Does anyone know is it's possible to fit a leisure battery to a motorbike? 

The idea is to connect to the bike engine so it charges as it is ridden, the battery would then be used at night to power via an inverter a 220-240v sleep apeona machine for about 5-6 hours. It would allow the rider to camp rather then book into a hotel every night. 

Is this even possible? 

As you can tell this isn't a strong point for me, so all comments welcome.

Many thanks

Ginge


----------



## 107088 (Sep 18, 2007)

Short answer is 


No

If you have a bike, or if you havent pop into a halfords or similar, then look at the size of a bike battery. they is small. And they must be anchored in, as the angle of the dangle whilst riding means they'll fall out or off at the first bend.

Oh, wait a bit, I think I may see where your coming from with this,

would the idea be, put it in a topbox or similar, then connect a split charge relay to the leisure battery?

IF so dont know, and ignore first part of post.


----------



## asabrush (Mar 3, 2008)

no idea if ite poss,but a good idea... whats a sleep apeona machine ?


----------



## 96299 (Sep 15, 2005)

A sleep apnea machine helps you breath at night.A bit like an oxygen mask.

steve


----------



## CliveMott (Mar 10, 2008)

Most motorcycles today have a 12 volt electrical system and most still use lead acid batteries. If you have sufficient space to carry an additional battery in a safe and secure way then your suggestion is plausible.
You will need a relay to connect the leisure battery to the bikes charging system, The details of where depend very much on the individual bikes charging circuit.
However conventional "split charging" is a good starting point.

Personally I prefer motorcycles tha have no battery at all. Simple and less to go wrong.

Have a look at

http://www.motts.dsl.pipex.com/SPLIT CHARGING SYSTEM.htm

Forget the stuff for the fridge unless you have a side car.


----------



## hilldweller (Mar 8, 2008)

It's technically possible.

The problem would be how big a battery you need and how long it takes to charge it. The alternator on a motorbike is geared to charging small batteries.

Does your sleep apeona machine have a power rating on it ? It's probably quite small.


----------



## 107088 (Sep 18, 2007)

_The problem would be how big a battery you need and how long it takes to charge it. The alternator on a motorbike is geared to charging small batteries. _

if you mean small physically I agree, but the ones on my bikes are all rated at 65 amph. 2 are lead acid and 2 are gel batteries as thems carried on thier side tucked nicley away and almost impossible to change. :roll:

and cost best part of 70 squid, pesky things.


----------



## 105023 (Jun 7, 2007)

Yes the idea was to put the leisure battery in something like a top box.
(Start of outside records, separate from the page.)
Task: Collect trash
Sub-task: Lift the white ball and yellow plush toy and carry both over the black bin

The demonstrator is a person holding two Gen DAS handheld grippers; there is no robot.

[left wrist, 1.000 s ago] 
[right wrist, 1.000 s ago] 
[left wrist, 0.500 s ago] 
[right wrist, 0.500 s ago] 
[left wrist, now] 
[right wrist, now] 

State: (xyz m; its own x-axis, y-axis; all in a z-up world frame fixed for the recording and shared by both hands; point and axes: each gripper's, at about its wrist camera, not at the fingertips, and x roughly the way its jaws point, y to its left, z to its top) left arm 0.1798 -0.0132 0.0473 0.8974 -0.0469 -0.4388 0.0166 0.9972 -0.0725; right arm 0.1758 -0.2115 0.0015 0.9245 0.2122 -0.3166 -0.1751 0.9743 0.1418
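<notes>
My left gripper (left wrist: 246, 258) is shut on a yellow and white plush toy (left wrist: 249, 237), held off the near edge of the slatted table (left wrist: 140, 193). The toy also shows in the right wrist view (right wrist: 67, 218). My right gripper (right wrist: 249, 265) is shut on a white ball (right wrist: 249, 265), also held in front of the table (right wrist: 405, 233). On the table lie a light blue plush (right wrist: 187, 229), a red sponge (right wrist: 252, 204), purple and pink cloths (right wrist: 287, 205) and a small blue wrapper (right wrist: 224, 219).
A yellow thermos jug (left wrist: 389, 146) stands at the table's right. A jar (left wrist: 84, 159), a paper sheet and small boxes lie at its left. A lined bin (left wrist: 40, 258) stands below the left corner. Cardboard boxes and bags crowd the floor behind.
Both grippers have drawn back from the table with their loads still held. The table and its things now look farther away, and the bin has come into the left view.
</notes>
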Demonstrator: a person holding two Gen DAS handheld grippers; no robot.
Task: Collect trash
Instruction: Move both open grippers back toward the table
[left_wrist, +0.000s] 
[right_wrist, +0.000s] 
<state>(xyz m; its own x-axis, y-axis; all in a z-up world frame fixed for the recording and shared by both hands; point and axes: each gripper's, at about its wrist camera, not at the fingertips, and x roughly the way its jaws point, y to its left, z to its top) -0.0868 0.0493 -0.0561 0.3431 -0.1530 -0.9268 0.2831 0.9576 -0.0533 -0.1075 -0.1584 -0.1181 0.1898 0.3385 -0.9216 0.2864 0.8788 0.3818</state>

A sleep apeona machine or CPAP - that's two P's and no R. forces air down your throat to stop it closing - thus helping you to sleep rather then choke or snore v loudly. See here for more infoSleep apeona.

I'm asking so that my father can go on a round Europe bike ride.

Ginge


----------



## johng1974 (Jan 17, 2007)

hi Ginge, I can't see a problem at all.. 

Check the consumption of the device...

J


----------



## hilldweller (Mar 8, 2008)

Gingernutter said:


> I'm asking so that my father can go on a round Europe bike ride.
> Ginge


Excellent idea !

You've got to get details of the machine, it's quite likely that if runs off a wall wart so it may be possible to make a direct 12V --> Xvolts gadget to drive it more efficiently.

We need Volts and Watts.


----------



## CliveMott (Mar 10, 2008)

If the bike has an ignition warning light (not a part of an LCD display but a bulb) then split charging should be relatively simple. But we need to know the amps, volts, watts of the breathing machine and somehow get copy of the bike wiring diagram to be more constructive.


----------



## Wizzo (Dec 3, 2007)

From a motorcycling point of view I would be extremely wary of putting anything as heavy as a leisure battery in the top box of a motorcycle. If your father rides solo then the best place for it would be where the pillion would normally sit otherwise the general handling of the bike and the roadholding of the front tyre could be severely compromised.

JohnW


----------



## CliveMott (Mar 10, 2008)

Unless its a Goldwing (2 wheeled Mini!) then he would probably not notice the difference!!!


----------



## teensvan (May 9, 2005)

Hi.

This does sound like a good idea on the face of it. BUT as already been stated an alternator on a motorcycle does not give out anywhere near the same power as a van alternator. The engine on my hand has to be running at 5000 RPM or more before it is charging the battery while the lights are on. So my alternator is only giving out 60 watt at this type of engine RPM. Also remember all motorcycles now have their headlights wired to be on all the time as mine does, and you should always ride with lights on. Sorry to put so many down sides to this. 

steve & ann. ----------- teensvan.


----------



## 107088 (Sep 18, 2007)

An Alternative is an inverter and a plug on the bike.

OR,

how about a system where the tent is given an EHU.
This could be a simple thing like a breaker boc, with a cable and marachelle.


----------



## CliveMott (Mar 10, 2008)

Thinking outside the box, just chose camps sites that have hookups and carry a lead to reach inside the tent?

C.


----------